__AIM OF THE TASK__
Reproduce each line of the material exactly as it reads.
::::
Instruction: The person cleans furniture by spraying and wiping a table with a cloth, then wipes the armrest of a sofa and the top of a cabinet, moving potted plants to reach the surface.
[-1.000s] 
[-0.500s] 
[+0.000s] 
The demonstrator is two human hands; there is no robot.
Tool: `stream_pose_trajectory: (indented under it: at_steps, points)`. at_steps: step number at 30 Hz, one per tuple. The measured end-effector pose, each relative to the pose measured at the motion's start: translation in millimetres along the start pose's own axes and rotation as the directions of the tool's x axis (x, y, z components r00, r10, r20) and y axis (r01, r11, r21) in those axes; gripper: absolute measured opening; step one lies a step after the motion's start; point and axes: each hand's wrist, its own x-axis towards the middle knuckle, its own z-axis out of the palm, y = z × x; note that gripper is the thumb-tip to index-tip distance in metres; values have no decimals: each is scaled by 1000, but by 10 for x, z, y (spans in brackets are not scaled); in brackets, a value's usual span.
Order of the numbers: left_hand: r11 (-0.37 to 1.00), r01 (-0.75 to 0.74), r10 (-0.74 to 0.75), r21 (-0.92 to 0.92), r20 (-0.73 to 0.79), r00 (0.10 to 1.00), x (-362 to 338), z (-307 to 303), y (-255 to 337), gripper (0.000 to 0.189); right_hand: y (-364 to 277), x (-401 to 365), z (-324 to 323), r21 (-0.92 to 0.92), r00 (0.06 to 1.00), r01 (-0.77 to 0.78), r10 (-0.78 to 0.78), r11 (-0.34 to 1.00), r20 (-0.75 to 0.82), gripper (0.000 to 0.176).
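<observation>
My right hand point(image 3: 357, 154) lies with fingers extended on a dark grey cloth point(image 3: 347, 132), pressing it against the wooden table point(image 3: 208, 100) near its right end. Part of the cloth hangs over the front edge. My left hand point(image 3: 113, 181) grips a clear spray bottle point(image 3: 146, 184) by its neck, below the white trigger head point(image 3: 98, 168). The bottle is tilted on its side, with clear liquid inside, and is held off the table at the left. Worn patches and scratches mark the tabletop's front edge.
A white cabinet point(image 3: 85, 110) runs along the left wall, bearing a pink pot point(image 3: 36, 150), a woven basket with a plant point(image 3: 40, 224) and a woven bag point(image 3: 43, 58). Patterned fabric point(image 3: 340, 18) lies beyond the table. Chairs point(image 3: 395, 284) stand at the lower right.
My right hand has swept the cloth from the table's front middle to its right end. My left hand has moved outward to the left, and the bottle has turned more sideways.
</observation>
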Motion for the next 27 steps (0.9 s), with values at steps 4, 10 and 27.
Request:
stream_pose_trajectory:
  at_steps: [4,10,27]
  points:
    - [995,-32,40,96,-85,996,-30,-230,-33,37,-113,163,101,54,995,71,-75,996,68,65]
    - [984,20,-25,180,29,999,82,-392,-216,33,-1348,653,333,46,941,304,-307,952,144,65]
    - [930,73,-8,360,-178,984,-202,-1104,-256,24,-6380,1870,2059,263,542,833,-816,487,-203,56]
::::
__OUTPUT__
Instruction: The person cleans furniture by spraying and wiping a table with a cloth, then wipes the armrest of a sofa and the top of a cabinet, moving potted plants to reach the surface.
[-1.000s] 
[-0.500s] 
[+0.000s] 
The demonstrator is two human hands; there is no robot.
Tool: `stream_pose_trajectory: (indented under it: at_steps, points)`. at_steps: step number at 30 Hz, one per tuple. The measured end-effector pose, each relative to the pose measured at the motion's start: translation in millimetres along the start pose's own axes and rotation as the directions of the tool's x axis (x, y, z components r00, r10, r20) and y axis (r01, r11, r21) in those axes; gripper: absolute measured opening; step one lies a step after the motion's start; point and axes: each hand's wrist, its own x-axis towards the middle knuckle, its own z-axis out of the palm, y = z × x; note that gripper is the thumb-tip to index-tip distance in metres; values have no decimals: each is scaled by 1000, but by 10 for x, z, y (spans in brackets are not scaled); in brackets, a value's usual span.
Order of the numbers: left_hand: r11 (-0.37 to 1.00), r01 (-0.75 to 0.74), r10 (-0.74 to 0.75), r21 (-0.92 to 0.92), r20 (-0.73 to 0.79), r00 (0.10 to 1.00), x (-362 to 338), z (-307 to 303), y (-255 to 337), gripper (0.000 to 0.189); right_hand: y (-364 to 277), x (-401 to 365), z (-324 to 323), r21 (-0.92 to 0.92), r00 (0.06 to 1.00), r01 (-0.77 to 0.78), r10 (-0.78 to 0.78), r11 (-0.34 to 1.00), r20 (-0.75 to 0.82), gripper (0.000 to 0.176).
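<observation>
My right hand point(image 3: 357, 154) lies with fingers extended on a dark grey cloth point(image 3: 347, 132), pressing it against the wooden table point(image 3: 208, 100) near its right end. Part of the cloth hangs over the front edge. My left hand point(image 3: 113, 181) grips a clear spray bottle point(image 3: 146, 184) by its neck, below the white trigger head point(image 3: 98, 168). The bottle is tilted on its side, with clear liquid inside, and is held off the table at the left. Worn patches and scratches mark the tabletop's front edge.
A white cabinet point(image 3: 85, 110) runs along the left wall, bearing a pink pot point(image 3: 36, 150), a woven basket with a plant point(image 3: 40, 224) and a woven bag point(image 3: 43, 58). Patterned fabric point(image 3: 340, 18) lies beyond the table. Chairs point(image 3: 395, 284) stand at the lower right.
My right hand has swept the cloth from the table's front middle to its right end. My left hand has moved outward to the left, and the bottle has turned more sideways.
</observation>
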Motion for the next 27 steps (0.9 s), with values at steps 4, 10 and 27.
Request:
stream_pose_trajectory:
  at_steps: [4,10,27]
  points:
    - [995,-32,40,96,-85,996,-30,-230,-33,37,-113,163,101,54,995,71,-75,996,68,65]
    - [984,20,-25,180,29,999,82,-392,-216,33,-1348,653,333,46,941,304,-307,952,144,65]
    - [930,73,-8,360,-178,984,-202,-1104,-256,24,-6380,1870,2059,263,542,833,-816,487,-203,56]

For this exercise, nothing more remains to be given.